I was talking to my human last night and the word “compromise” came up. Our conversations entail and are driven by our open communication/dialogue (we talk about everything that pops into our minds and out our mouths) and whatever expectations we may have-which there are very few expectations but we have lots of life and couple goals.

I feel I can speak for him and say we feel safe with one another and hard discussions are easier to have. The hardest conversations (for me) that we have had so far-how to make our schedules match up to see each other in person. (Thank god for technology.) We have the most interesting conversations (some may think not, but we don’t give AF) about protons, gravitational rotation, and dead isotopes. Aren’t you having all the feels right now?? I am.

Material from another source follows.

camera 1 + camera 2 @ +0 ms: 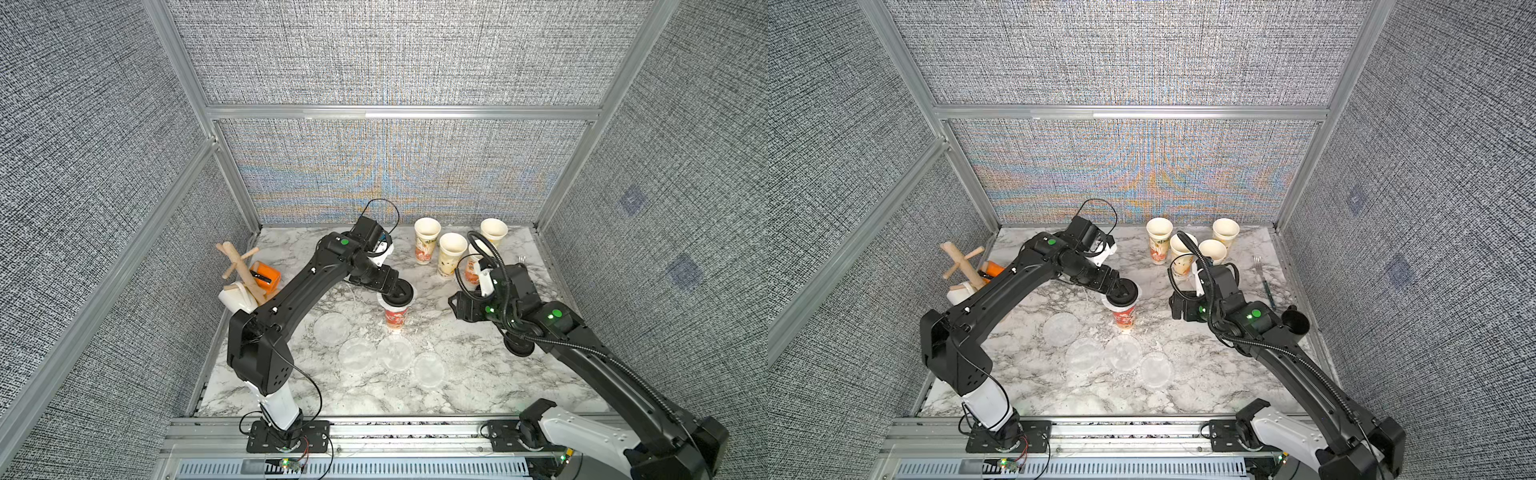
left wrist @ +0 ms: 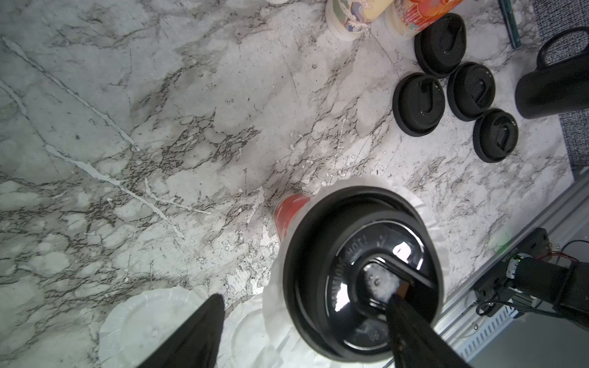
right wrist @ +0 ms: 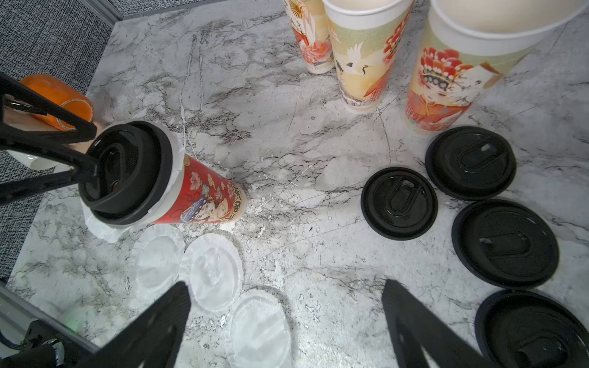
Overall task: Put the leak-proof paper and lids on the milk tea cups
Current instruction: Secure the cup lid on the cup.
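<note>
A red milk tea cup (image 1: 395, 318) (image 3: 207, 197) stands mid-table with a black lid (image 2: 360, 270) on top. The frilled edge of a leak-proof paper (image 2: 427, 210) sticks out under that lid. My left gripper (image 2: 306, 298) is open. One of its fingertips (image 2: 398, 302) rests on the lid's centre, and the other hangs beside the cup. Several more paper discs (image 1: 356, 353) (image 3: 212, 272) lie flat in front of the cup. Several uncovered cups (image 1: 427, 240) (image 1: 1225, 233) stand at the back right. My right gripper (image 3: 286, 286) hovers open and empty over bare table near the discs.
Several loose black lids (image 3: 398, 202) lie right of centre, under the right arm. A black mug (image 1: 1295, 322) and a fork (image 1: 1264, 282) sit near the right edge. At the left stand a wooden mug tree (image 1: 243, 266), a white mug (image 1: 237, 297) and an orange roll (image 1: 266, 274).
</note>
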Action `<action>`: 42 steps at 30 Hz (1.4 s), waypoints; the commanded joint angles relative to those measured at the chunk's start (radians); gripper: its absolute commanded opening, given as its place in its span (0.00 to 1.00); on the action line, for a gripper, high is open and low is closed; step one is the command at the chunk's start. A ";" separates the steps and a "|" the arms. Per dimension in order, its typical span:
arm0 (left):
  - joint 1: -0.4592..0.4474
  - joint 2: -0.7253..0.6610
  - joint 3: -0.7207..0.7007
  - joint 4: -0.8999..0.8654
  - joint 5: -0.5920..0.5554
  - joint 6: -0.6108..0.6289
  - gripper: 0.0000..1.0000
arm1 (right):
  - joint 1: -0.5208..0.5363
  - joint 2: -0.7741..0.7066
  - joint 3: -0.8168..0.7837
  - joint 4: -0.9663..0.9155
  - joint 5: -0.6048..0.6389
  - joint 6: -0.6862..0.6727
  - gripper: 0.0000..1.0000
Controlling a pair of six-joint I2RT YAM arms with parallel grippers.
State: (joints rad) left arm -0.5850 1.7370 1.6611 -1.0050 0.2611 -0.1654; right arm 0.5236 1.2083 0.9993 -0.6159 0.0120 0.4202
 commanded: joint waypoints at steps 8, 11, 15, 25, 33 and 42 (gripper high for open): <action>0.001 0.011 -0.043 -0.024 -0.019 0.021 0.80 | 0.000 0.018 0.006 0.025 -0.021 -0.007 0.96; 0.000 -0.005 -0.058 -0.021 -0.026 0.018 0.80 | 0.000 0.023 0.009 0.025 -0.020 -0.009 0.96; 0.000 -0.008 -0.057 -0.030 -0.025 0.020 0.80 | 0.000 0.031 0.015 0.027 -0.024 -0.012 0.96; 0.001 -0.005 -0.104 -0.013 -0.025 0.011 0.79 | 0.020 0.108 0.050 0.083 -0.046 -0.006 0.92; 0.001 -0.025 -0.158 -0.004 -0.041 0.004 0.79 | 0.097 0.321 0.185 0.153 -0.063 0.013 0.73; 0.001 -0.030 -0.173 -0.010 -0.057 0.010 0.79 | 0.128 0.432 0.232 0.191 -0.080 0.038 0.57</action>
State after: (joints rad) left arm -0.5846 1.6928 1.5063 -0.8604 0.3088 -0.1844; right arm 0.6445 1.6234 1.2221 -0.4675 -0.0570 0.4427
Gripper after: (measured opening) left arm 0.793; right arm 0.579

However, last night the word compromise came up. It’s an interesting word that means different things to different people…what does that word mean to you? Maybe I can shed some light on the word. My guy said-“It’s amazing how we compromise ourselves in a relationship.” As a listener I caught the difference between “compromising in a relationship” and “compromising yourself in a relationship.”

Compromising in a relationship versus compromising oneself in a relationship has distinct differences. For example, I thought I would never allow someone to treat me in a way that makes me feel bad about myself or that I’m not important-however, I allowed this mistreatment and I’d discourage anyone else from allowing it. However, because I had little responsibilities I allowed this to be done to me. Which in turn-I did to myself and I compromised who I was and who I am.

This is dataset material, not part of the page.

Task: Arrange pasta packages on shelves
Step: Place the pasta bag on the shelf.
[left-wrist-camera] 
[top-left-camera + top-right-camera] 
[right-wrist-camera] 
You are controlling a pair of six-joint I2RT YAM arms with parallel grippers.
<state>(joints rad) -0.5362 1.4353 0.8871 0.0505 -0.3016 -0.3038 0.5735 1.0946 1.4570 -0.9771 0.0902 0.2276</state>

Let’s break this down even more…was there any other choice I had given the information I had and the place I was with my Little’s? Maybe. Maybe not. I cannot and will not compromise my mental health by playing the “what if” game, however, moving forward I will not compromise me or who I am in any relationship, no matter who the relationship is with-friends, family, colleagues-and I know I won’t have to do this with my binary partner.

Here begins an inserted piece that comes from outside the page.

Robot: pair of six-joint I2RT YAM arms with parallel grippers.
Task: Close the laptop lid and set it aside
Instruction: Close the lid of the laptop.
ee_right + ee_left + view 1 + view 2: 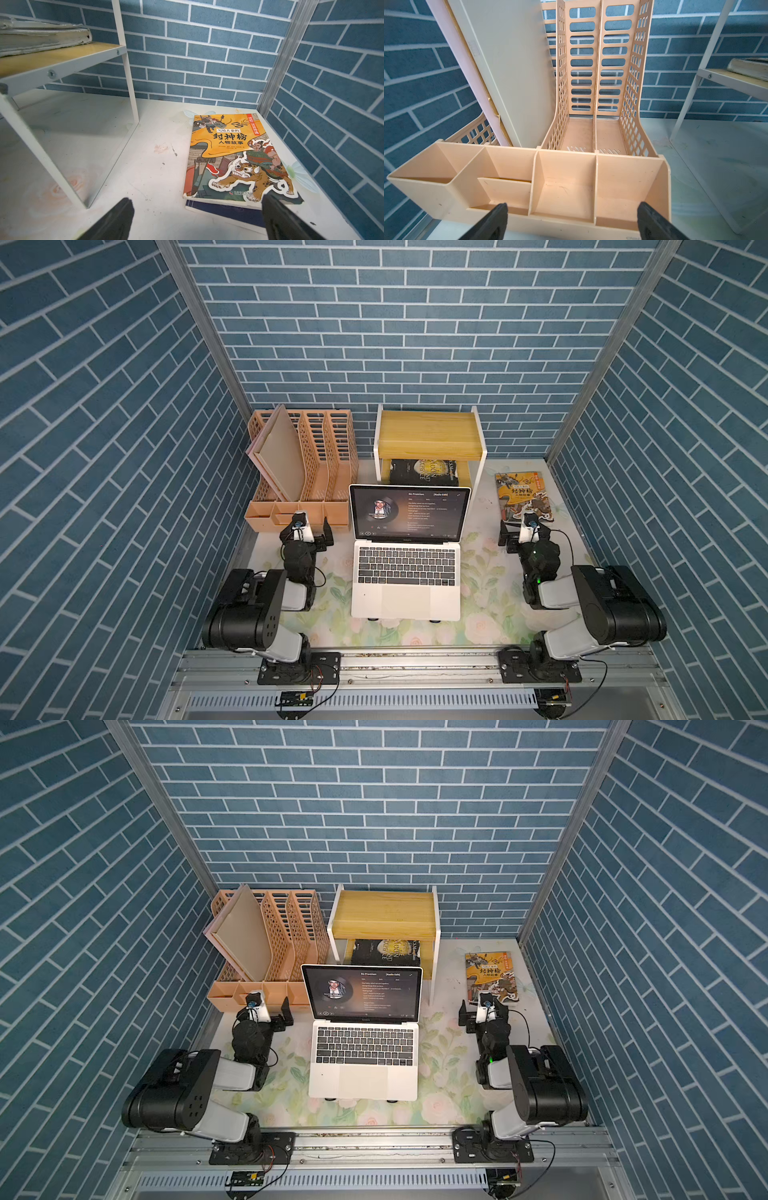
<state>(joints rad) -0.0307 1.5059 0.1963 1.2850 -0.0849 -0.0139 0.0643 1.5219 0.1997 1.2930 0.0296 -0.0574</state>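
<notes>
A slim silver-white laptop [406, 585] with black keys and a large trackpad sits mid-way across the floral-printed bench [486, 605], between the two arms in both top views. Its thin silver laptop lid [410, 512] stands open and nearly upright, the black-bordered screen lit and facing the arms' bases. Nothing touches it.

The black and white left arm [266, 614] is folded to the laptop's left. The left jaws are spread wide with nothing between them. In the left wrist view their black fingertips [497, 218] sit just before the front trays of a peach plastic desk organiser [564, 187], whose leftmost upright slot holds flat beige folders [512, 72].

The right arm [602, 605] is folded on the other side, apart from the laptop. The right jaws are also spread fully wide and grip nothing. One fingertip [276, 216] shows against the near corner of an orange illustrated book [232, 158] lying flat on the bench; whether it touches I cannot tell.

Behind the lid stands a white-framed shelf with yellow wooden boards [428, 435], a dark book [424, 472] on its lower board
</notes>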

There are other ways people compromise themselves in a relationship. For example, when people change themselves to bend towards how they perceive the other person wants them to act in order to feel accepted, wanted, or to stay in a relationship. As previously blogged, Hook tried to be in a relationship and it didn’t fit. He tried to “let it go” and she fought it. Doing so made her appear weak, desperate, and frankly-pathetic.

She attempted to manipulate him in situations to appear to be a victim. I personally observed her exhibit passive aggressive behaviors in effort to keep this “fantasy” and unhealthy pursuit afloat. As a human and a woman, I know this is not how I’d want to be perceived by anyone.

If I were to be perceived this way (which I’m sure I have been) I would want someone to say “whiskey momma- you are amazing just the way you are. You don’t need any other human to validate you or measure your worth by their love for you.” I’d want them to tell me that the love I’m looking for starts from within and then encourage me find positive qualities to explore about myself.

It’s a lot easier to say you or I will do this than actually do it when or if the time comes to hold your head up high and believe in yourself. Especially if you haven’t seen a strong sense of self-confidence exhibited in your circle of trust. Which unfortunately, tends to be the case sometimes. This is where it’s helpful to have a friend like me to point out your strength and I’ll help carry you when you feel too weak to keep moving forward.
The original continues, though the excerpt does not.